L’idea investigativa era quella di prendere del materiale genetico del Golden State Killer (dietro di sé ne ha lasciato tanto…), uploadarlo nei siti di genomica di consumo, e da lì riuscire a trovare un parente cui poi sottomettere un profilo: un probabile agente delle forze dell’ordine, nato attorno agli anni quaranta, altezza medio-bassa, piccolo pene, ha vissuto nelle aree interessate dai crimini…
L’idea, a quanto sembra, era stata presa sul serio da una genetista che lavorava con un agente in confidenza con Michelle, Barbara Rai-Venter. La Venter è l’ex moglie del pioniere della biologia sintetica Craig Venter, pioniere dello studio del genoma umano e «autore» di esseri viventi (al momento, solo batteri) interamente artificiali dotati di un genoma interamente sintetico.

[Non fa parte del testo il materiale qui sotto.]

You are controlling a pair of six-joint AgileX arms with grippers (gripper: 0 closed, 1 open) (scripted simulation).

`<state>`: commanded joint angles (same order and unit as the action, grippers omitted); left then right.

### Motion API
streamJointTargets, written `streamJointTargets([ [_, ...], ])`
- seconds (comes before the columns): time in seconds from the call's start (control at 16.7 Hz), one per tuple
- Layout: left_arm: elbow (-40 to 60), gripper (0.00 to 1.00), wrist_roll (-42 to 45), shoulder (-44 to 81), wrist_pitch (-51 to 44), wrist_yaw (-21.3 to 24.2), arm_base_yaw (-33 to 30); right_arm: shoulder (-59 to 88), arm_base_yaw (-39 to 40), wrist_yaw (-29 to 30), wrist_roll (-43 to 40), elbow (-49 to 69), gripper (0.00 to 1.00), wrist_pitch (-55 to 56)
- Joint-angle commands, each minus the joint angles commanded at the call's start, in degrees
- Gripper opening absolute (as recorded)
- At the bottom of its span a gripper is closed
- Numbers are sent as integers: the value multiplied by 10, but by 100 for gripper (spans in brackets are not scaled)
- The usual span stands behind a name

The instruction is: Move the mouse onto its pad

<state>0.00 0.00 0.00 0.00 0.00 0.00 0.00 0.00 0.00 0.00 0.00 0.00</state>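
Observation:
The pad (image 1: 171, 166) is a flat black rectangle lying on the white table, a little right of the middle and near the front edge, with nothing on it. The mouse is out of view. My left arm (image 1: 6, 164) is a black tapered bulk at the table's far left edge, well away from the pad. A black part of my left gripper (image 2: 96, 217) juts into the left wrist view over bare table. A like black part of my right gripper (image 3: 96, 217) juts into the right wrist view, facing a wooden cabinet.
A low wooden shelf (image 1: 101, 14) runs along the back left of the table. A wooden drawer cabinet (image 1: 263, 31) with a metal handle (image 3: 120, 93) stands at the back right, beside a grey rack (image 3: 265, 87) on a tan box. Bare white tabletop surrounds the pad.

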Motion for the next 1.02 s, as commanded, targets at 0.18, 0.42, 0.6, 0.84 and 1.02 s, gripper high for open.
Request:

La ricerca genetica (non diversa, con tutti i dubbi possibili, da quella che portò in Italia all’arresto di Bossetti nel caso Yara Gambirasio) diede un risultato preciso. La polizia frugò nella spazzatura del sospettato, per trovare DNA da matchare con quello dell’assassino stupratore di quaranta anni prima. Beccato.
Giustizia finale
Grazie a questi immensi sacrifici, sia pure con ritardo intollerabile, giustizia è stata fatta.
Si chiama Joseph DeAngelo. La sua storia personale, per quanto inescusabile, aggiunge una imprevista nota di amarezza finale: assistette alla stupro della sorella ancora bambina da parte di soldati americani di stanza in Germania.

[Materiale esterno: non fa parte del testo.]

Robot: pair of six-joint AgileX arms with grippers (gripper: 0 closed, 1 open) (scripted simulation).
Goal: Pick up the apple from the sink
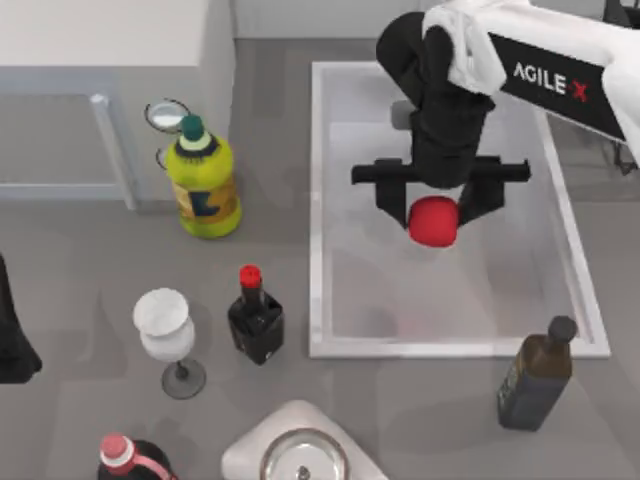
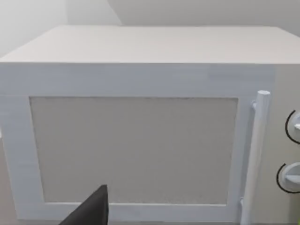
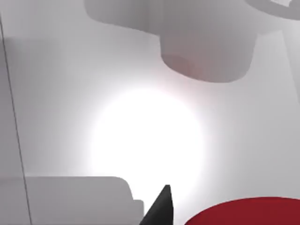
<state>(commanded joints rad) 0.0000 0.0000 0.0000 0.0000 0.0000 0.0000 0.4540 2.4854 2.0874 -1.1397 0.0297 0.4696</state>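
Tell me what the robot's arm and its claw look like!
The right arm is white with a black panel that says AGILEX in white letters, the X in red. Its wrist is black and rounded. The right gripper is black too: a flat crossbar with two stubby fingers pointing down. The left gripper's finger is a dark pointed wedge.

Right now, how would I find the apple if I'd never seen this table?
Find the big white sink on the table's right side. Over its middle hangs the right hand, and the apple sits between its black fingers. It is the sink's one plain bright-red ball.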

(Sorvoliamo qui sugli abissi bioetici che si sono aperto con questo caso: è giusto, è etico, è legale che usino i miei dati genetici per arrestare un mio parente? Pur capendo di essere in era pandemica, dove lo stato di diritto è uno scherzo nostalgico, qualcuno è ancora in grado di ragionare sulla privacy?)
La ricchezza del materiale personale offerto alla documentarista Liz Garbus dal marito di Michelle, che si apre enormemente nelle interviste agli autori, rendono questa serie un unicum, quasi un pezzo di new journalism, dove una storia oggettiva, e di rilevanza storica e nazionale se non mondiale si fonde con il vissuto intimo di chi fa l’inchiesta.
Cave Tarantulam
Un film sull’ossessione della ricerca, più che sul mostro, o sul suo caso. In comparazione, bisognerebbe riguardarsi Zodiac, film di David Fincher dove il morso della tarantola – l’ossessione invincibile per trovare la verità dietro agli omicidi – colpisce il vignettista del giornale locale, finito nel labirinto del mistero di un altro mostro californiano mai catturato.
E non crediate di essere immuni: non vaccino per la tarantola seriale. In Italia ne abbiamo una quantità: ognuno di voi ha un amico ossessionato dal Mostro di Firenze.
La storia dell’assassino dei noviluni fiorentini viene fuori a tutti i livelli di conversazione: barzellette («perché invitano sempre il Mostro di Firenze alla feste?»), video YouTube (il Vanni che esclama toscanamente «Viv’idduce» durante il processo, non prima di aver augurato un cancro ad un ex compagno di merende), infiniti programmi di inchiesta sulla TV pubblica e privata…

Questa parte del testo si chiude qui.